The preprint notes that novelty assessment is constrained by access to the scientific record, with paywalled journals and incomplete indexing limiting what the literature agent can see.
“Current systems are heavily biased toward open-access sources,” the authors write, warning that this can skew both scientific conclusions and judgments about what is genuinely new.
What it could mean for working biologists
For computational biologists, the near-term questions are practical. A system that can reliably handle routine preprocessing, standard statistical tests and first-pass literature review could shorten the path from raw data to a draft figure or hypothesis—even if every result still requires a skeptical human reading.
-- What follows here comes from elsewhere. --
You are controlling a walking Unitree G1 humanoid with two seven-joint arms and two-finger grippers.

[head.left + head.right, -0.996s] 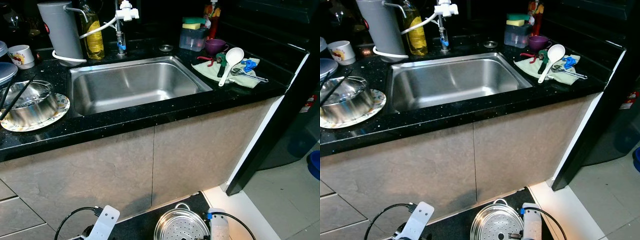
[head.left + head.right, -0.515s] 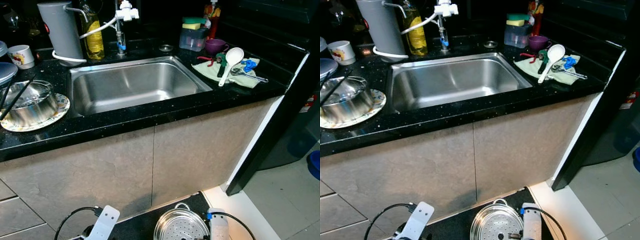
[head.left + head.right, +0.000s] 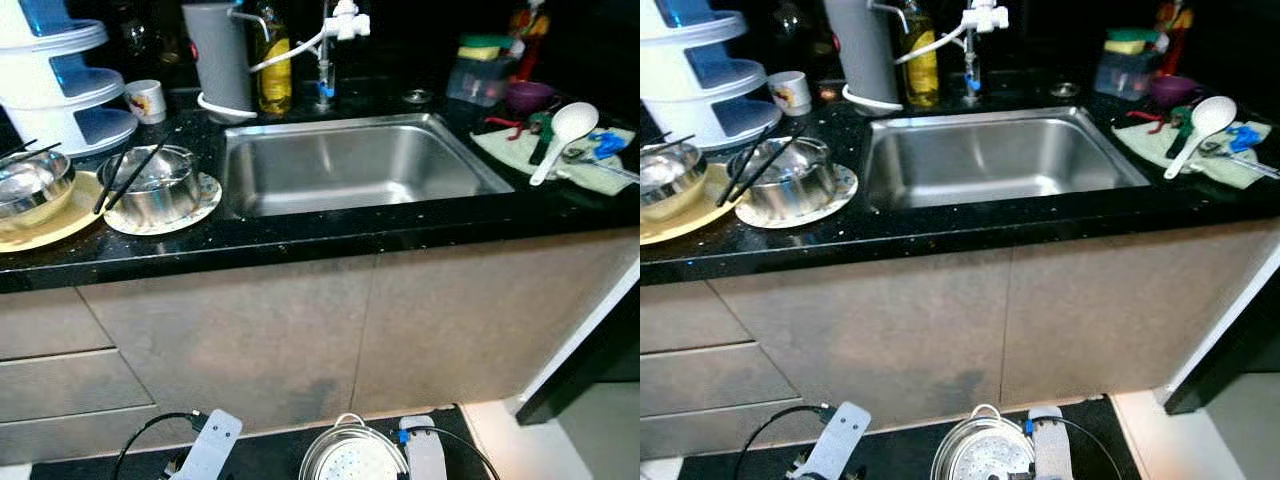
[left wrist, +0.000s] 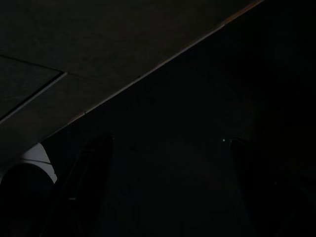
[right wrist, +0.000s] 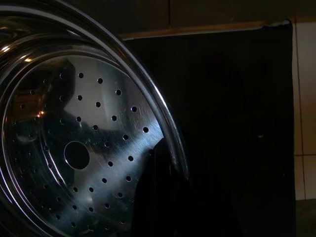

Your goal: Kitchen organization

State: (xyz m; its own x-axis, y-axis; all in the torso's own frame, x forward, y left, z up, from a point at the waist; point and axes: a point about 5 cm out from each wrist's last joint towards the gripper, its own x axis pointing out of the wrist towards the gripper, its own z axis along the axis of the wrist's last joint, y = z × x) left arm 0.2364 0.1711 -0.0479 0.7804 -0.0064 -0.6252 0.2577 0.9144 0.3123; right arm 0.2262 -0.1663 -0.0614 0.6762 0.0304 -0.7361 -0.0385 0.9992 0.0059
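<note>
Low in front of me, my right gripper (image 5: 173,170) is shut on the rim of a perforated steel steamer tray (image 3: 350,460), with one black finger (image 5: 158,197) inside the tray (image 5: 74,148). My left arm (image 3: 205,450) hangs idle beside it, and the left gripper (image 4: 168,142) shows dimly in the dark with its fingers apart and nothing between them. Ahead stands a black counter (image 3: 300,235) with a steel sink (image 3: 350,122). A steel bowl with chopsticks (image 3: 155,185) sits on a plate left of the sink.
Far left are a second bowl on a yellow plate (image 3: 30,185), a white tiered container (image 3: 60,90) and a mug (image 3: 147,100). Behind the sink stand a grey canister (image 3: 217,55), an oil bottle (image 3: 272,70) and a faucet (image 3: 335,30). At the right a white ladle (image 3: 565,130) lies on a cloth (image 3: 590,170).
The camera has swung left, so the sink sits further right and the tiered container and second bowl have come into view. The tray stays in my right gripper.
</note>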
At the same time, heavy use of such agents could change how new scientists are trained, shifting emphasis away from writing low-level code and toward framing questions and auditing AI-generated analyses.
Deep Research remains, for now, a preprint and a set of benchmark scores. It does not run lab robots or design physical experiments, and no peer-reviewed study has yet documented its use in producing a new biological finding. But on a test built to approximate what bioinformaticians actually do, it shows that a carefully orchestrated team of AI agents can do more than chat about science—they can participate in parts of the work.
Whether that shift becomes routine practice will depend less on the next few percentage points of benchmark accuracy than on how labs, funders and regulators choose to integrate systems like Deep Research into the scientific process, and how strictly they insist that a human scientist remain in charge.